Localization in the Metaverse: global adoption needs adaptation to other cultures
Do you know what these brands have in common?
They all successfully tapped into Web 3.0. They learned how to use metaverse and NFTs to their advantage.
Every day more and more companies discover the power of new technologies to deeper connect with their consumers, create unique experiences, or provide access to exclusive products. But the global adoption of Web 3.0 will be possible only if it’s combined with adaptation to other cultures.
Localization and inclusivity
Currently, the top metaverse platforms are available in English only, with Sandbox and Roblox being the only exceptions. Decentraland, Axxie Infinity, Metafluence, Upland, or Cryptotanks still focus exclusively on the English-speaking world. Meta promised to release their Horizon Worlds in Spanish and French, but soon after publishing the new language versions, all strings were reverted to English as users reported untranslated and confusing content.
With this approach, it will be difficult for metaverse brands to expand globally.
Assuming that all Web 3.0 users speak or at least understand English, is the first step towards a failure. For the metaverse, dApps, or NFTs to be fully inclusive, you need to cater to the needs of international users with different cultural background. And that’s where localization comes into play.
Three ways to use localization to your benefit
Localization means much more than just making sure that all UI strings displayed in your metaverse are rendered correctly into other languages. To make your virtual world fully immersive, it’s wise to focus on items such images, sounds, avatars, or the whole experiences.
Below you can find three ideas in which localization can help to take your metaverse experience to the next level:
1. Add a touch of cultural identity to your avatars
The way your users select every single item when they create avatars isn’t necessarily defined by their personal choice. Their decisions might be influenced by their culture and society, also on a subconscious level. Whether your users select avatars resembling their physical characteristics or prefer to impersonate someone totally else, having many features to choose from might make the whole process more inclusive.

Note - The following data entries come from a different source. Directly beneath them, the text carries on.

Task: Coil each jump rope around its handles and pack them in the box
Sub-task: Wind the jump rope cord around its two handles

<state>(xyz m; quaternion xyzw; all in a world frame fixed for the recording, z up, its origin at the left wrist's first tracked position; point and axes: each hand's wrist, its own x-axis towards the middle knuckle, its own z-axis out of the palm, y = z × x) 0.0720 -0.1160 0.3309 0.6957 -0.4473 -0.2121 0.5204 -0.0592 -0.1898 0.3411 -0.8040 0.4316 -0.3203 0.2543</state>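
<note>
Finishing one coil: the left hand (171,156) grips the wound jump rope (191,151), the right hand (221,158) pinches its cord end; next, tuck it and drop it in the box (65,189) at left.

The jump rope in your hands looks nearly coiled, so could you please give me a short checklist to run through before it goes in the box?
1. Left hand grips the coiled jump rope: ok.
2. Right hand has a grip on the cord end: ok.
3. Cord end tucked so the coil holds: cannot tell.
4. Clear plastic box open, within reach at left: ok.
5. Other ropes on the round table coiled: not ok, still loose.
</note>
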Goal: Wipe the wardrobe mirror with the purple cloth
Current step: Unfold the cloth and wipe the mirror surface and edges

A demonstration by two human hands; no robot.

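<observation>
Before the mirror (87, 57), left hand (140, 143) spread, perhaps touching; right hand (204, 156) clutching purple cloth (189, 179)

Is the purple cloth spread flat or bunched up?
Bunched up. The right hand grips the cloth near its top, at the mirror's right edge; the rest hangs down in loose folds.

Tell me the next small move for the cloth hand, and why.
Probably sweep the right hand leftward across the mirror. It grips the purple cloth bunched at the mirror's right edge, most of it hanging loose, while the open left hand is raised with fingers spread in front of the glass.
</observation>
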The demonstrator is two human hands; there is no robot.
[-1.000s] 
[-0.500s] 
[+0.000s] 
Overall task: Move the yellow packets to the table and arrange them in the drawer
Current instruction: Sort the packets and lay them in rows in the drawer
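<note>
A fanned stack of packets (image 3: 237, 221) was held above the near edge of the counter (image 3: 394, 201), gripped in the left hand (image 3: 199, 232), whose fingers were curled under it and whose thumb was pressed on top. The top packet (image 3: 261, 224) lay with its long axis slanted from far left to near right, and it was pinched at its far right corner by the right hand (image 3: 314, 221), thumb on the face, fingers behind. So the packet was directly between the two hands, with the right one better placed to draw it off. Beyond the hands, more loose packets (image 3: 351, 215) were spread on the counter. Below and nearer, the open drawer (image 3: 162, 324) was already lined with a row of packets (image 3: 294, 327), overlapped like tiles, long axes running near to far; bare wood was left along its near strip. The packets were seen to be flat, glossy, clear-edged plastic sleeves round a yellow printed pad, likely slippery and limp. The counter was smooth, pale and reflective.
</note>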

For example, you can go beyond obvious characteristics such as multiple skin, hair and eye colors, and allow your users to choose from culturally specific clothing (such as hijab, kippah, sari, kilt) or body adornments (such as bindi, henna decorations). In this way, your users could express their cultural identities in a more accurate manner – whether they want to replicate their appearance or impersonate someone else.
2.Offer your content in more than one language
If metaverse is about to be globally adopted, it has to offer the same experiences to all people regardless of their cultural background. This means that the content in Web 3.0 can’t be limited to English only. Define your target regions and cater to the needs of your users by localizing the UI strings. But don’t follow in Meta’s footsteps: to avoid blunders after publishing your localized versions, make sure everything has been tested and verified by professional linguists and localizers. Otherwise, your brand will lose money and good reputation.

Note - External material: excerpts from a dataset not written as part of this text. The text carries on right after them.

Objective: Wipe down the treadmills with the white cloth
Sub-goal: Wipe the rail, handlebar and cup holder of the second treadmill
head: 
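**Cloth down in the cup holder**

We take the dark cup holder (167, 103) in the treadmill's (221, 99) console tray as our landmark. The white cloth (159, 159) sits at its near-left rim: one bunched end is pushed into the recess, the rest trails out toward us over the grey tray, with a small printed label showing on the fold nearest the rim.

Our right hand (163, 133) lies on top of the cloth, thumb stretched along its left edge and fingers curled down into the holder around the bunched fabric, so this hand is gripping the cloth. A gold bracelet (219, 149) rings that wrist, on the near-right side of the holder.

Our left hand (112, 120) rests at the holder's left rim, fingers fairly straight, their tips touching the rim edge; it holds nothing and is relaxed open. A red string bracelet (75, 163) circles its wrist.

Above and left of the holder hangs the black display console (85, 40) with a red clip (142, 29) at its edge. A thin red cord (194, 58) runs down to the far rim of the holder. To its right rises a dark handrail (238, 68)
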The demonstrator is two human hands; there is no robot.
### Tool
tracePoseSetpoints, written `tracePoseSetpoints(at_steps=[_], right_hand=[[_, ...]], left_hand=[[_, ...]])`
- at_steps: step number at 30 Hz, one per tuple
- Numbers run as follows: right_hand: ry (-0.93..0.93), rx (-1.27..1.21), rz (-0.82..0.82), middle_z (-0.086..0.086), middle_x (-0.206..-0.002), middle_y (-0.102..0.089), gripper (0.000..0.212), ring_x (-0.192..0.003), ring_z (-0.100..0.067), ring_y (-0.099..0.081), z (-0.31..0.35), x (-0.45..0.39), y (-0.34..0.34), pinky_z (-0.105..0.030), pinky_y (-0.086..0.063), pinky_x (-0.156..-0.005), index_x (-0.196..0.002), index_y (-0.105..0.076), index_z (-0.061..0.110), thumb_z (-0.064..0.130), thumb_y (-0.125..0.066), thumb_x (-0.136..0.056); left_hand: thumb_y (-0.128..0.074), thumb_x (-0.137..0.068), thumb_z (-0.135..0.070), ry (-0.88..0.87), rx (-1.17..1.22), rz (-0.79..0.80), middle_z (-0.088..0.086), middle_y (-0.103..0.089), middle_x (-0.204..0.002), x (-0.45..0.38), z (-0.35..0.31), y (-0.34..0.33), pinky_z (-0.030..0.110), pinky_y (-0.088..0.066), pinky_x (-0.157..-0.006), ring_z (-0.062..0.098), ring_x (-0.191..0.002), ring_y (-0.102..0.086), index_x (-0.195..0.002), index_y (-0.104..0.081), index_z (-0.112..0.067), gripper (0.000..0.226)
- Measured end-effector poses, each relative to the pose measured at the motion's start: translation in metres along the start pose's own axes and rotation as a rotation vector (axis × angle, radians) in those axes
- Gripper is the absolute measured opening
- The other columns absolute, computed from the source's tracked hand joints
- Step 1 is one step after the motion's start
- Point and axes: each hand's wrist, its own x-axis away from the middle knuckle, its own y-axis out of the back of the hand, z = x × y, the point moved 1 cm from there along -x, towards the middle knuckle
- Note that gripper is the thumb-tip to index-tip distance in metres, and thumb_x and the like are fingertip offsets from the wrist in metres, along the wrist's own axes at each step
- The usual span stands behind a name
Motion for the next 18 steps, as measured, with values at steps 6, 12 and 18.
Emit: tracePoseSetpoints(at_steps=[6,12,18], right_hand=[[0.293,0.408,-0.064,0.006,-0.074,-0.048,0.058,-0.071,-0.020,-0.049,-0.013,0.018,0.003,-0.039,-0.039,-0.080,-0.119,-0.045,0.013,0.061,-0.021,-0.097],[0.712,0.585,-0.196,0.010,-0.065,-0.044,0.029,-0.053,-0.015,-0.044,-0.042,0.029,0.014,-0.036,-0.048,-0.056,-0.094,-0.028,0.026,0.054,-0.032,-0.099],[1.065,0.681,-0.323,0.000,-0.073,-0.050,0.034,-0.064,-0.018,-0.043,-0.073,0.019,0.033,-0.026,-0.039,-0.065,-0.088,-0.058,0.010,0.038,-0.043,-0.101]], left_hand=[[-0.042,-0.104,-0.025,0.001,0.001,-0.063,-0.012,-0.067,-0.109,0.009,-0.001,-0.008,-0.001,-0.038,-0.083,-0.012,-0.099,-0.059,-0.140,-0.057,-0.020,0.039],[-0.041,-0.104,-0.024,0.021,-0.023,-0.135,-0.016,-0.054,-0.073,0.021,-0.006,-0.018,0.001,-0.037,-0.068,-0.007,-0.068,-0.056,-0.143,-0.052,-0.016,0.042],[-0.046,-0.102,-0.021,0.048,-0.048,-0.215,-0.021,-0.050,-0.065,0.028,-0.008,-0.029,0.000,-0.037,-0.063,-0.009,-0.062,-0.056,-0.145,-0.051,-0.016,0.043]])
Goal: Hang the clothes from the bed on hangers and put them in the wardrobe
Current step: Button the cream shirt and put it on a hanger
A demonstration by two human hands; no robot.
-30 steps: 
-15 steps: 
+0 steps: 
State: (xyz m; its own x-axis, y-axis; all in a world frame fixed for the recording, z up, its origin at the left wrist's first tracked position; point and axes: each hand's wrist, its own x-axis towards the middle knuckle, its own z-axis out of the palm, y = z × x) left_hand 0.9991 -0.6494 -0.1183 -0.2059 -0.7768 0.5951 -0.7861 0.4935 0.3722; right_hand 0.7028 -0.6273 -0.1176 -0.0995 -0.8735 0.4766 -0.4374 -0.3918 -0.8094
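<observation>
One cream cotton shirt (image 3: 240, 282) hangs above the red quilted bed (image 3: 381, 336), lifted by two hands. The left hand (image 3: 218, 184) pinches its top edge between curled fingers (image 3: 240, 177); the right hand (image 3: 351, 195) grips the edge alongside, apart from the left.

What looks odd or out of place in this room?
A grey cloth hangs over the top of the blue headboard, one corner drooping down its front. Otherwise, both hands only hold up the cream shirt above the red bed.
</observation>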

3. Transcreate your experiences
Another way in which localization could help ensure better immersion in the metaverse is by adapting experiences to the local users. Not all activities, scenes, or locations are equally appropriate for all users around the world. Similarly, not all items appearing in your metaverse will be fully understandable to users with a different cultural background.
For example, think about hidden symbols that might be offensive for certain regions. If your virtual world has references to the original culture, such as images movie stars, politicians, comic heroes or specific events, make sure your users in other parts of the world will be able to decipher the hidden meaning. You can also adapt the experiences to their background by adding extra activities or other, more familiar symbols, references, or events.
Metaverse might be still in its infancy, but sooner or later the Web 3.0 content will follow the path of the Web 2.0 content: it will be globally adopted. But to make this adoption possible, Web 3.0 needs to be more inclusive by catering to the needs of international users.
In other words, global adoption needs adaptation to other cultures.
Dorota Pawlak is a localization consultant for digital and Web 3.0 brands. She enjoys helping businesses enter new markets and is passionate about cultures, languages, and technology.